* _To do_
Each line holding the string "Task" is to be copied from the data.

* _Extracted data_
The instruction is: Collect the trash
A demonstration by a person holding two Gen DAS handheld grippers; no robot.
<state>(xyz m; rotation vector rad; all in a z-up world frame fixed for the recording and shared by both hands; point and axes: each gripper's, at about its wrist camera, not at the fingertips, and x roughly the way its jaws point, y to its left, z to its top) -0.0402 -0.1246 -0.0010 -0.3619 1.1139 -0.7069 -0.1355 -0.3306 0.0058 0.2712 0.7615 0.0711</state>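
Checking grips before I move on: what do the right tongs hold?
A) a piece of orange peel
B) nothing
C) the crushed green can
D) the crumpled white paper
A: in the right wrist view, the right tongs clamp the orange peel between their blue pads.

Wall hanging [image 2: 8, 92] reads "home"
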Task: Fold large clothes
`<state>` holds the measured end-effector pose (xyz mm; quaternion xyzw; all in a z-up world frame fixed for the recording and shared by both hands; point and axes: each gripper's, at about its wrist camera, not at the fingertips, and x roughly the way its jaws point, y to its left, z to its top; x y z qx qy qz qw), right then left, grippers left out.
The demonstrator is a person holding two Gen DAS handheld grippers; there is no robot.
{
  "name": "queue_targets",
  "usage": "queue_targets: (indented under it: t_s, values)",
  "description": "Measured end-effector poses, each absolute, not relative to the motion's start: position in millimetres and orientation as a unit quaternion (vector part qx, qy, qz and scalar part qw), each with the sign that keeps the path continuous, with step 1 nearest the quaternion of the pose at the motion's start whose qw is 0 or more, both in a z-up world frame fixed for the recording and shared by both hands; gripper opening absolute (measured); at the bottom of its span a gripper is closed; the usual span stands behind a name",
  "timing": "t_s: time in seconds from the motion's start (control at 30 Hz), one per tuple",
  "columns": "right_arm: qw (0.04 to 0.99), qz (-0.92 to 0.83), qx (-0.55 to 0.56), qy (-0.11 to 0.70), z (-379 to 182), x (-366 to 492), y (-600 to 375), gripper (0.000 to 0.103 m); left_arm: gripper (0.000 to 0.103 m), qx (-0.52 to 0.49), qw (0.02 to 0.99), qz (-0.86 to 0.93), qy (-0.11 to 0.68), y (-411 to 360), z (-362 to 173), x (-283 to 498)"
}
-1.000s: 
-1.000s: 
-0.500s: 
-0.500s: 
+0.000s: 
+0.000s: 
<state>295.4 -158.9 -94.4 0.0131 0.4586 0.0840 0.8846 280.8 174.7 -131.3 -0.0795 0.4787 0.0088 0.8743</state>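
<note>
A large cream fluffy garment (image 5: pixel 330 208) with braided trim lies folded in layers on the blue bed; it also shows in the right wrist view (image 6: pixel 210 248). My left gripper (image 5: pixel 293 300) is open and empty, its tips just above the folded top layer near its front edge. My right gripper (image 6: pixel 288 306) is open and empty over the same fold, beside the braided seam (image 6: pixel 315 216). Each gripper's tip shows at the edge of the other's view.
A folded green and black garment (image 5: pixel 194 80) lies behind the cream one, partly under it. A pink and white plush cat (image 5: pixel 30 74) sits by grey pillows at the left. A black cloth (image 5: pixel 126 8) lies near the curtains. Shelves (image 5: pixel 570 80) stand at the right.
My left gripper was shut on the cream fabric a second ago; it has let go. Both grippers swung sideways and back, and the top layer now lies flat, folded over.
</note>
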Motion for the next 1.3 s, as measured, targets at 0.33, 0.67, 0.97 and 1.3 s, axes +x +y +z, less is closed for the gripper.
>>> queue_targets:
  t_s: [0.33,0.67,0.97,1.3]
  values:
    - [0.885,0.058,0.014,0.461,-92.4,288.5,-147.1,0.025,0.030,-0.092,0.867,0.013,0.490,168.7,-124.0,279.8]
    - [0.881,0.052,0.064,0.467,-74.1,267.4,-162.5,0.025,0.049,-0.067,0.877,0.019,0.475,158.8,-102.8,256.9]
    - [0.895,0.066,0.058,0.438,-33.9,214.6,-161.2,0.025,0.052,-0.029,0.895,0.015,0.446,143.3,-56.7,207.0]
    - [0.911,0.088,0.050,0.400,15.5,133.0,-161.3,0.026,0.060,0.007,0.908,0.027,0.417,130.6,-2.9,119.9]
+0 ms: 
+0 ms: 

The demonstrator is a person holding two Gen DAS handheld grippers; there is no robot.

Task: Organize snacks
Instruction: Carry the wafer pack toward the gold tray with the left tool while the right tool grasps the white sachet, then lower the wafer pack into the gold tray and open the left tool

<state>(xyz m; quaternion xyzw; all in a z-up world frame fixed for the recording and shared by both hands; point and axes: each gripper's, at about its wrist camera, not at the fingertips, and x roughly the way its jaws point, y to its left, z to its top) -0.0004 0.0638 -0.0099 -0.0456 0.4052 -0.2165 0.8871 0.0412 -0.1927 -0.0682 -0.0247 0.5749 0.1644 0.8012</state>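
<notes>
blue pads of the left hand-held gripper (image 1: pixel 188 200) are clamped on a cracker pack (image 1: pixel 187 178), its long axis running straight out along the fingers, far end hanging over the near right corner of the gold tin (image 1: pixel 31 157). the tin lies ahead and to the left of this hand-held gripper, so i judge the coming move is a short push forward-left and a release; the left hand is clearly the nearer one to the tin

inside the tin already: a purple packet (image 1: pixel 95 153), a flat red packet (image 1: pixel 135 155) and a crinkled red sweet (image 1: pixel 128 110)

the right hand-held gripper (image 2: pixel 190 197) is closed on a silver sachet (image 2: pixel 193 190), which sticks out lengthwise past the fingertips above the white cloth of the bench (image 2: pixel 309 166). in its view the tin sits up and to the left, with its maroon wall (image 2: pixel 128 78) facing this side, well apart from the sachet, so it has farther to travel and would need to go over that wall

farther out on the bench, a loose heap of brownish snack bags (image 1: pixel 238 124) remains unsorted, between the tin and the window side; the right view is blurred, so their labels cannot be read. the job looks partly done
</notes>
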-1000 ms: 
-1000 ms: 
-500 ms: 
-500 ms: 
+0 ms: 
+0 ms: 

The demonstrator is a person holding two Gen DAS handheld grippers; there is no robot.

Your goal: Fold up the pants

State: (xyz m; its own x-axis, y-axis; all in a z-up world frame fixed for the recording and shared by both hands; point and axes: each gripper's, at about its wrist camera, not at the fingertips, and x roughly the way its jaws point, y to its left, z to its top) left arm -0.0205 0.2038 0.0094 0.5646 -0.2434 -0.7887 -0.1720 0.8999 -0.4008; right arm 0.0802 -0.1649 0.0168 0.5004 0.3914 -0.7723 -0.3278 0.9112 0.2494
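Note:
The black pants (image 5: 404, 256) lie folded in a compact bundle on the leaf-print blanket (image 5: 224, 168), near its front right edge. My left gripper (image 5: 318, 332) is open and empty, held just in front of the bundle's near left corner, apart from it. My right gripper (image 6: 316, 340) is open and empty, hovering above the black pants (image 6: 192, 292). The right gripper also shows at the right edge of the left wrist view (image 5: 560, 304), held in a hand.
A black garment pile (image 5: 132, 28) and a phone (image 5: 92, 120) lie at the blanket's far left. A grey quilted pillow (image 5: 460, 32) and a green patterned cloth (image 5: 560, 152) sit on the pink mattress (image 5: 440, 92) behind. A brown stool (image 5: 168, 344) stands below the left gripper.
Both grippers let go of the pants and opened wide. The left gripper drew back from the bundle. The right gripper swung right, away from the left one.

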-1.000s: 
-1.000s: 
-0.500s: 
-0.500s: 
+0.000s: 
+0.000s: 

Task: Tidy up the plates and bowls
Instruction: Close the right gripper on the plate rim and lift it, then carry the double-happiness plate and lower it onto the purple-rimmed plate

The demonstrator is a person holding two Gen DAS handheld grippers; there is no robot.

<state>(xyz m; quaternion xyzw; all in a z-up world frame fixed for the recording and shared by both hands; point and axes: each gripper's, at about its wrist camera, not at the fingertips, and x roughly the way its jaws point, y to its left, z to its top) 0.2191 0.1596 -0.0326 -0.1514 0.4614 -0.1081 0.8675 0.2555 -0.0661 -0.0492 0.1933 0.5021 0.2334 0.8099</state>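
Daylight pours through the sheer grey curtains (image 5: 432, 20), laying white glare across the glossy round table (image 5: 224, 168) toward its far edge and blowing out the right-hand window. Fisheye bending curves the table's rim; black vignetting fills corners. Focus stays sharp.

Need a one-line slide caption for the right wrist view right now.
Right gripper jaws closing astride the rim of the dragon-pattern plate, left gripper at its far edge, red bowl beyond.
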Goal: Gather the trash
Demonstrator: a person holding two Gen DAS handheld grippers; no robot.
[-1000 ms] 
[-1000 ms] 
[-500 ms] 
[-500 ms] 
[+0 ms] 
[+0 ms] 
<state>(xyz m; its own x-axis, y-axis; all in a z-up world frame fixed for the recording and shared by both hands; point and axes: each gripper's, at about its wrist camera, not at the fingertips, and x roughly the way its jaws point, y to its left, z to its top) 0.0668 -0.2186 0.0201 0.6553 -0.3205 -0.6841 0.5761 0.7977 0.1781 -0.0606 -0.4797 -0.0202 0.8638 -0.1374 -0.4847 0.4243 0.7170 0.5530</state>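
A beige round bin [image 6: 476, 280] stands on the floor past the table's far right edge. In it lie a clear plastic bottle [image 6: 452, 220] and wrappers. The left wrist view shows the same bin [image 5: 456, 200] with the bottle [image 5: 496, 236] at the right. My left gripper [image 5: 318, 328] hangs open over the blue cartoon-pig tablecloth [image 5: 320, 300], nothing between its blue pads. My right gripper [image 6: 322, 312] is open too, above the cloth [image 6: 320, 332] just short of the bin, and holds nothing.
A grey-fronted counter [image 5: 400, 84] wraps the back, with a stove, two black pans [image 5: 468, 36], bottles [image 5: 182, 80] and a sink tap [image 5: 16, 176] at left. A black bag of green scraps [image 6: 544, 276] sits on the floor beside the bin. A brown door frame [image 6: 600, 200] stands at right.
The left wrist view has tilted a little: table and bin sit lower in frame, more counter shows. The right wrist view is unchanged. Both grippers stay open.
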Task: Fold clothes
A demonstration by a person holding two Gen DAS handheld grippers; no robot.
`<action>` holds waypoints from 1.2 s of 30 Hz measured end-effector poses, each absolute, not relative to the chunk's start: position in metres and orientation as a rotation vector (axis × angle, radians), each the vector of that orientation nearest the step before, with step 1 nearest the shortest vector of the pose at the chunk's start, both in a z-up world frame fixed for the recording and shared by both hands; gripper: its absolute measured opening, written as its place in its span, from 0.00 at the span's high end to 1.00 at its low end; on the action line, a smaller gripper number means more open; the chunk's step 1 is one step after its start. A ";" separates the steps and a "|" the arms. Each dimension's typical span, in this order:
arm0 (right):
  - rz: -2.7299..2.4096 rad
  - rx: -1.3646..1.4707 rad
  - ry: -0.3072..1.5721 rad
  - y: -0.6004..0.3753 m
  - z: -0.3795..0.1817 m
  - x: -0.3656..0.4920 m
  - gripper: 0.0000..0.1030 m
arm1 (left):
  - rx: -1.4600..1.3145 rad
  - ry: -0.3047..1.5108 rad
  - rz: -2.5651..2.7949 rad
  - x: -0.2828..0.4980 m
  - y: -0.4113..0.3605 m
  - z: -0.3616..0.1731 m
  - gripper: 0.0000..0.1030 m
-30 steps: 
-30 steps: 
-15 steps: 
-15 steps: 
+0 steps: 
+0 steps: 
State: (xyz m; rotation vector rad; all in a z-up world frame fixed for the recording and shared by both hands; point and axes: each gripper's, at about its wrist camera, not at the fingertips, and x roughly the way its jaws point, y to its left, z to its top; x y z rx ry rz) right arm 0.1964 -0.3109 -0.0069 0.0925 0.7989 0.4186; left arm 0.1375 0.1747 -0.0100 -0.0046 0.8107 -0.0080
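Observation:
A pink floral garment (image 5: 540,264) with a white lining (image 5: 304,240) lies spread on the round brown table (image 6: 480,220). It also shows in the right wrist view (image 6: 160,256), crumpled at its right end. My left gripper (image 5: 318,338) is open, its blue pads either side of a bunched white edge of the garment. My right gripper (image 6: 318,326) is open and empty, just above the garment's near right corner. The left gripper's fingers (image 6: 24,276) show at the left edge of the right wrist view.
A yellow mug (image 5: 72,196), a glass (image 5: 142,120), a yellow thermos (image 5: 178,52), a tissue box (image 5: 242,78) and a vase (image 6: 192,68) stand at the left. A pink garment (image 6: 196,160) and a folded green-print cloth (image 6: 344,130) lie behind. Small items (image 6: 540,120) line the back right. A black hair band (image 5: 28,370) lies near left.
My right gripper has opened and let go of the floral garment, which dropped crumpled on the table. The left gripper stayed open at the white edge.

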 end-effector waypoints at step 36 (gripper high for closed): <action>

* _Exercise output_
Task: Fold large clothes
Task: Organize snacks
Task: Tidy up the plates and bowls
Task: Fold clothes

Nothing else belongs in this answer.